_YOUR TASK_
Reproduce all the data exactly, without pictures.

_Stored items_

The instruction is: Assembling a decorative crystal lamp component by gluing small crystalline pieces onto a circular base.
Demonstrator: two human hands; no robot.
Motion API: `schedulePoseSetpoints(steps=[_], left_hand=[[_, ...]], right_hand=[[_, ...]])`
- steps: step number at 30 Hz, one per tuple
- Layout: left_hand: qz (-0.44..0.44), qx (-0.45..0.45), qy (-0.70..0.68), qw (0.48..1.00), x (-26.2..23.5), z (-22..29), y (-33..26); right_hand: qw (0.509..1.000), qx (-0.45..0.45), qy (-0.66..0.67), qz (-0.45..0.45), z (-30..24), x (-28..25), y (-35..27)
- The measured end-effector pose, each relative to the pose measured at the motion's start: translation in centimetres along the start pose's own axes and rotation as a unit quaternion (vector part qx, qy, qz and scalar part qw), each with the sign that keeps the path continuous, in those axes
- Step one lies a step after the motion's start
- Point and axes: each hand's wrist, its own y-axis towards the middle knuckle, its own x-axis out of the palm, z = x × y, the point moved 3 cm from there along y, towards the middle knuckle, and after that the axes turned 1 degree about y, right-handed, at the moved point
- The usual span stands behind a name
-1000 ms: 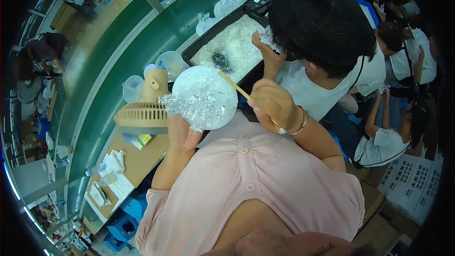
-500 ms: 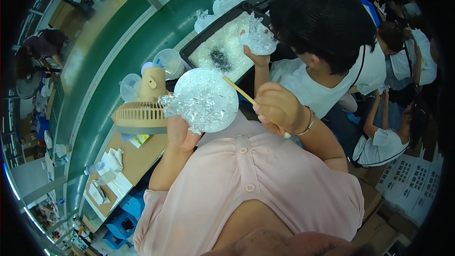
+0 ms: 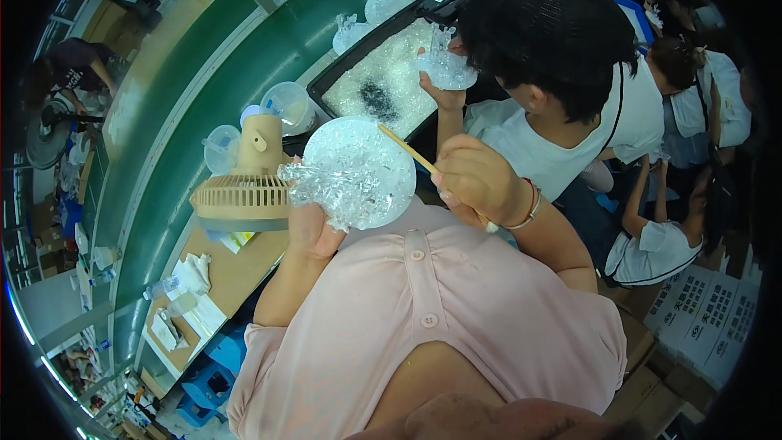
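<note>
My left hand (image 3: pixel 314 230) grips a clear ornament (image 3: pixel 322 186) that stands out from a round white base (image 3: pixel 350 137). The base is tilted so that its face, speckled with clear bits, shows toward me. Pinched in my right hand (image 3: pixel 479 183) is a thin wooden stick (image 3: pixel 407 149), possibly a brush; its tip lies at the upper rim of the base. Whether the tip touches the rim, I cannot tell. A whitish tuft shows at the stick's other end, below my right hand.
Ahead, a black tray (image 3: pixel 358 53) holds glittering clear granules. A co-worker (image 3: pixel 562 41) close on the right holds a similar ornament (image 3: pixel 450 69). A beige fan (image 3: pixel 244 191) and plastic cups (image 3: pixel 289 103) stand left of my hands. Beyond runs a green conveyor belt (image 3: pixel 208 90).
The round base has shifted slightly right and turned a little. The stick's tip has moved slightly up and left along the rim. The co-worker's head and ornament have moved a little.
</note>
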Motion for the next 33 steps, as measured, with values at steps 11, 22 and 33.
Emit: schedulePoseSetpoints(steps=[11,22,33], left_hand=[[-0.057,0.068,0.21,0.974,-0.3,0.1,-0.3],[-0.006,0.073,0.102,0.992,3.1,-0.7,-0.1],[-0.055,0.02,0.014,0.998,2.2,-0.4,-0.6]], right_hand=[[0.998,-0.068,-0.008,0.017,0.5,0.5,-1.1],[0.989,0.018,-0.112,0.098,0.6,-0.3,-2.3],[0.796,0.427,0.405,0.139,3.1,1.7,0.1]])
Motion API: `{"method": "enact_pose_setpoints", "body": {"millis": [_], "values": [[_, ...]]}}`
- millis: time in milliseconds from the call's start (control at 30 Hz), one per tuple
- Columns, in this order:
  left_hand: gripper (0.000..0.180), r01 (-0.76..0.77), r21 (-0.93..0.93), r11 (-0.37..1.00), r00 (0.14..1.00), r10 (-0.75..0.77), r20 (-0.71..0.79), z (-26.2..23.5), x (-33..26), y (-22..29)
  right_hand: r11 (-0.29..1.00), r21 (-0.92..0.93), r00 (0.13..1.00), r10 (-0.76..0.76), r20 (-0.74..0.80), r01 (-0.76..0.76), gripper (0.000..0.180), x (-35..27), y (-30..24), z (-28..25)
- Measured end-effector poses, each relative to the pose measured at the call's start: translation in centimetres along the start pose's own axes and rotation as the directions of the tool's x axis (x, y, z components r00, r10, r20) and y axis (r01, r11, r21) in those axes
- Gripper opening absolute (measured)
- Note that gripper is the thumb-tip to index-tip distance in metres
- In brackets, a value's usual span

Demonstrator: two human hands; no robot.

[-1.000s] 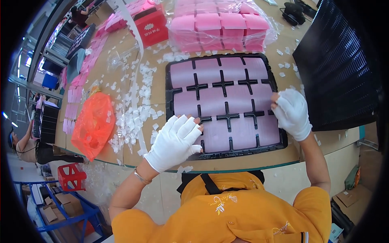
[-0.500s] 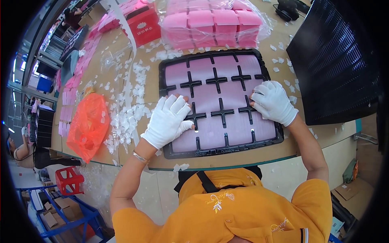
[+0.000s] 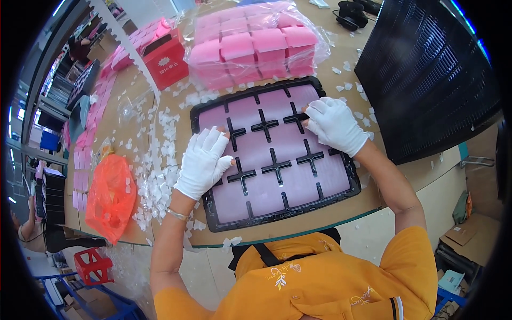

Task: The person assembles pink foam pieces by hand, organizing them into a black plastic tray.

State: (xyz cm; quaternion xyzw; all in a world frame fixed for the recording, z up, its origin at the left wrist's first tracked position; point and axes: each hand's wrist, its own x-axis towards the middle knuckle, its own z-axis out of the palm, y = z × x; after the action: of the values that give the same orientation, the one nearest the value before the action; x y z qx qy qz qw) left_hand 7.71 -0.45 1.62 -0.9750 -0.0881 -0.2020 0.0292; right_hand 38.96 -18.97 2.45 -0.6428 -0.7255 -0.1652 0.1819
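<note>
A black plastic tray with cross-shaped dividers lies on the cardboard-covered table in front of me. Smooth pink pieces fill its compartments around the dividers. My left hand, in a white glove with bare fingertips, rests over the tray's left side. Its fingers are stretched out, the tips beside a left-hand divider. On the far right part lies my right hand, gloved alike, fingers extended and tips next to the far right divider. Neither hand grips anything.
Plastic-wrapped pink blocks and a red box stand behind the tray. A tall black tray stack leans at right. White scraps and an orange-red bag lie at left. Another person works at far left.
The view has shifted, and the tray appears more tilted. Both hands have moved over the pink pieces: the right toward the tray's far right corner, the left slightly farther toward the left edge.
</note>
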Motion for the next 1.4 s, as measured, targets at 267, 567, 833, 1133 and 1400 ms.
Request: {"method": "enact_pose_setpoints", "body": {"millis": [267, 567, 833, 1133, 1400], "values": [[0.042, 0.092, 0.05, 0.994, 0.994, -0.095, 0.048, 1.6, 1.9, -1.7, 0.998, -0.062, 0.993, 0.026, 0.117, -0.019, 0.033, 1.6, 1.3, 2.3], [0.033, 0.172, 0.129, 0.977, 0.977, -0.186, 0.106, 0.2, 5.5, -0.7, 0.99, -0.141, 0.997, 0.009, 0.076, 0.002, 0.03, 4.2, 0.6, 2.0], [0.046, 0.007, 0.039, 0.999, 0.985, -0.014, 0.171, 3.3, 6.9, 0.7, 0.991, 0.015, 0.983, -0.134, 0.124, 0.133, 0.043, 5.4, -2.0, 5.3], [0.051, 0.153, 0.107, 0.982, 0.976, -0.168, 0.141, 4.3, 8.7, 1.5, 0.997, -0.043, 0.982, 0.067, 0.179, -0.061, 0.048, 6.9, -1.7, 7.2], [0.048, 0.191, 0.039, 0.981, 0.974, -0.194, 0.112, 4.7, 8.4, 1.2, 0.992, -0.11, 0.967, 0.091, 0.236, -0.066, 0.043, 7.3, -1.9, 7.0]]}}
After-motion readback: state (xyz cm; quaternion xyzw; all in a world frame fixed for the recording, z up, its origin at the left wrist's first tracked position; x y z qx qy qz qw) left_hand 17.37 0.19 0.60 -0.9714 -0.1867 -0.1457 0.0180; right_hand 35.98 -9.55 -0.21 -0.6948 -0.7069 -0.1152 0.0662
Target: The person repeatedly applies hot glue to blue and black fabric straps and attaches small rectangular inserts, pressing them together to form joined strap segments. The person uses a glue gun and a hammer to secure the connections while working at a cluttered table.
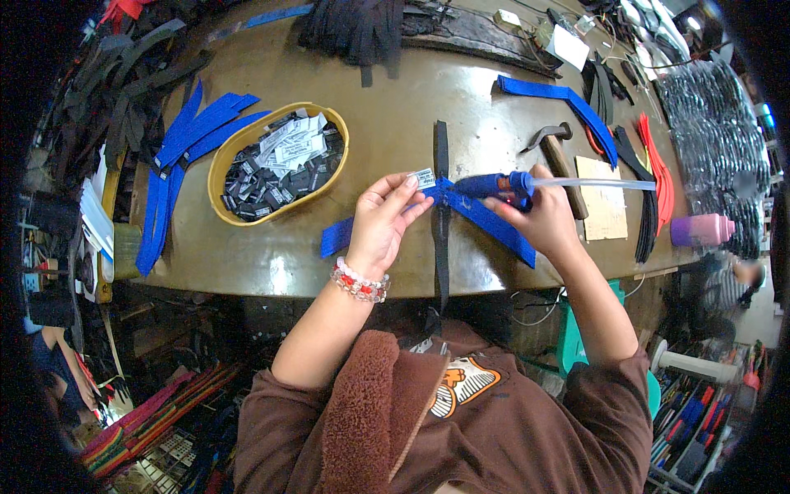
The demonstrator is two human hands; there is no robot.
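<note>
My left hand pinches a small white label between thumb and fingers. My right hand is wrapped around a blue glue gun, and a long translucent glue stick juts out of its back end to the right. The gun's nozzle end points left, close to the label. Beneath both, a blue strap lies bent on the table, and a narrow black strap crosses it from far to near, hanging over the front edge. Whether the nozzle touches the blue strap I cannot tell.
Left of my hands stands a yellow tub of black and white labels. Blue straps lie beyond it. On the right are a hammer, a cardboard piece, red straps and a pink-purple bottle.
</note>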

_RESULT_
The instruction is: Assembling a decorative crystal lamp component by gluing small crystalline pieces onto a circular base.
Demonstrator: two human hands; no robot.
Motion API: `schedulePoseSetpoints(steps=[_], left_hand=[[_, ...]], right_hand=[[_, ...]])`
- steps: step number at 30 Hz, one per tuple
- Layout: left_hand: qz (-0.44..0.44), qx (-0.45..0.45), qy (-0.70..0.68), qw (0.48..1.00), x (-26.2..23.5), z (-22..29), y (-33..26); right_hand: qw (0.509..1.000), qx (-0.45..0.45), qy (-0.66..0.67), qz (-0.45..0.45), z (-30..24), x (-28..25), y (-35..27)
- The measured end-effector pose, each relative to the pose measured at the motion's start: translation in centimetres along the start pose's own axes and rotation as a unit quaternion (vector part qx, qy, qz and scalar part qw), each with the sign that keeps the path continuous, in those axes
- Step one lies a step after the motion's start
- Point and axes: each hand's wrist, its own y-axis towards the middle knuckle, its own x-axis out of the palm, z = x × y, the point moved 3 cm from there along y, towards the middle knuckle, and after that the axes turned 1 degree about y, right-handed, at the moved point
- The usual span stands behind a name
-1000 ms: 
-500 ms: 
+0 ms: 
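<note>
My left hand (image 3: pixel 314 230) grips a clear ornament (image 3: pixel 322 186) that stands out from a round white base (image 3: pixel 350 137). The base is tilted so that its face, speckled with clear bits, shows toward me. Pinched in my right hand (image 3: pixel 479 183) is a thin wooden stick (image 3: pixel 407 149), possibly a brush; its tip lies at the upper rim of the base. Whether the tip touches the rim, I cannot tell. A whitish tuft shows at the stick's other end, below my right hand.
Ahead, a black tray (image 3: pixel 358 53) holds glittering clear granules. A co-worker (image 3: pixel 562 41) close on the right holds a similar ornament (image 3: pixel 450 69). A beige fan (image 3: pixel 244 191) and plastic cups (image 3: pixel 289 103) stand left of my hands. Beyond runs a green conveyor belt (image 3: pixel 208 90).
The round base has shifted slightly right and turned a little. The stick's tip has moved slightly up and left along the rim. The co-worker's head and ornament have moved a little.
</note>
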Motion for the next 33 steps, as measured, with values at steps 11, 22 and 33.
Emit: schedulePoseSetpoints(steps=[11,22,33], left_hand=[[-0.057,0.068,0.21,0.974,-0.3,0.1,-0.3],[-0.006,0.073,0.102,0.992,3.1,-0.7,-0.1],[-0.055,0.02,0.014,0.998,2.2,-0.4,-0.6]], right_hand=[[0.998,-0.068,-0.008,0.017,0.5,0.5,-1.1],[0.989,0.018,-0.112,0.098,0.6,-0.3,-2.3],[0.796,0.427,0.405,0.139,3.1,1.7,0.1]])
Motion API: `{"method": "enact_pose_setpoints", "body": {"millis": [_], "values": [[_, ...]]}}`
- millis: time in milliseconds from the call's start (control at 30 Hz), one per tuple
- Columns, in this order:
  left_hand: gripper (0.000..0.180), r01 (-0.76..0.77), r21 (-0.93..0.93), r11 (-0.37..1.00), r00 (0.14..1.00), r10 (-0.75..0.77), r20 (-0.71..0.79), z (-26.2..23.5), x (-33..26), y (-22..29)
  right_hand: r11 (-0.29..1.00), r21 (-0.92..0.93), r00 (0.13..1.00), r10 (-0.76..0.76), r20 (-0.74..0.80), r01 (-0.76..0.76), gripper (0.000..0.180), x (-35..27), y (-30..24), z (-28..25)
- Measured end-effector poses, each relative to the pose measured at the call's start: translation in centimetres along the start pose's own axes and rotation as the directions of the tool's x axis (x, y, z components r00, r10, r20) and y axis (r01, r11, r21) in those axes
- Gripper opening absolute (measured)
- Note that gripper is the thumb-tip to index-tip distance in metres
- In brackets, a value's usual span

Demonstrator: two human hands; no robot.

[-1.000s] 
[-0.500s] 
[+0.000s] 

Task: The person assembles pink foam pieces by hand, organizing them into a black plastic tray.

State: (xyz cm; quaternion xyzw; all in a world frame fixed for the recording, z up, its origin at the left wrist's first tracked position; point and axes: each hand's wrist, its own x-axis towards the middle knuckle, its own z-axis out of the palm, y = z × x; after the action: of the values that give the same orientation, the one nearest the value before the action; x y z qx qy qz qw) left_hand 7.71 -0.45 1.62 -0.9750 -0.0881 -0.2020 0.0292; right_hand 38.96 -18.97 2.45 -0.6428 -0.7255 -0.1652 0.1819
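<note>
A black plastic tray with cross-shaped dividers lies on the cardboard-covered table in front of me. Smooth pink pieces fill its compartments around the dividers. My left hand, in a white glove with bare fingertips, rests over the tray's left side. Its fingers are stretched out, the tips beside a left-hand divider. On the far right part lies my right hand, gloved alike, fingers extended and tips next to the far right divider. Neither hand grips anything.
Plastic-wrapped pink blocks and a red box stand behind the tray. A tall black tray stack leans at right. White scraps and an orange-red bag lie at left. Another person works at far left.
The view has shifted, and the tray appears more tilted. Both hands have moved over the pink pieces: the right toward the tray's far right corner, the left slightly farther toward the left edge.
</note>
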Motion for the next 1.4 s, as measured, targets at 267, 567, 833, 1133 and 1400 ms.
Request: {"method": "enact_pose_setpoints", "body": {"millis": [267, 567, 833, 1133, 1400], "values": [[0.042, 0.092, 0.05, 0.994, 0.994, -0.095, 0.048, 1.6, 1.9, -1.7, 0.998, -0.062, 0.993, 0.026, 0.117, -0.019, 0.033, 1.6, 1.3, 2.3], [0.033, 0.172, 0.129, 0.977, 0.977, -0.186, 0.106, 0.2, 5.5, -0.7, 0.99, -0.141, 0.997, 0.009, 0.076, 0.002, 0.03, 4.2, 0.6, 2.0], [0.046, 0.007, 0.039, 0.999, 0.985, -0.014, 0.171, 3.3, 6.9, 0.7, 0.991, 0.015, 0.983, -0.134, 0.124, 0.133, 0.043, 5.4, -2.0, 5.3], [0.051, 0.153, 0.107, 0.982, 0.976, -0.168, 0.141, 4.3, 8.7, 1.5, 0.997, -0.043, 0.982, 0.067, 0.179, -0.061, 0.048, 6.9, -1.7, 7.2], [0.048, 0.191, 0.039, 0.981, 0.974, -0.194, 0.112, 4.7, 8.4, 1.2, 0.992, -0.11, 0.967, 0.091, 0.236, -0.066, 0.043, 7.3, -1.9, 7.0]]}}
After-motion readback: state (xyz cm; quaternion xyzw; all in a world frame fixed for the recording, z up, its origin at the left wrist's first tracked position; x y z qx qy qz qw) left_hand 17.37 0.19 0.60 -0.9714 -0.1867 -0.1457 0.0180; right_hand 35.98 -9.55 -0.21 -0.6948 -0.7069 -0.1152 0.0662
Target: The person repeatedly applies hot glue to blue and black fabric straps and attaches small rectangular inserts, pressing them together to form joined strap segments. The person uses a glue gun and a hammer to secure the connections while working at a cluttered table.
The demonstrator is two human hands; there is no robot.
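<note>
My left hand pinches a small white label between thumb and fingers. My right hand is wrapped around a blue glue gun, and a long translucent glue stick juts out of its back end to the right. The gun's nozzle end points left, close to the label. Beneath both, a blue strap lies bent on the table, and a narrow black strap crosses it from far to near, hanging over the front edge. Whether the nozzle touches the blue strap I cannot tell.
Left of my hands stands a yellow tub of black and white labels. Blue straps lie beyond it. On the right are a hammer, a cardboard piece, red straps and a pink-purple bottle.
</note>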

Nothing further is required of the output.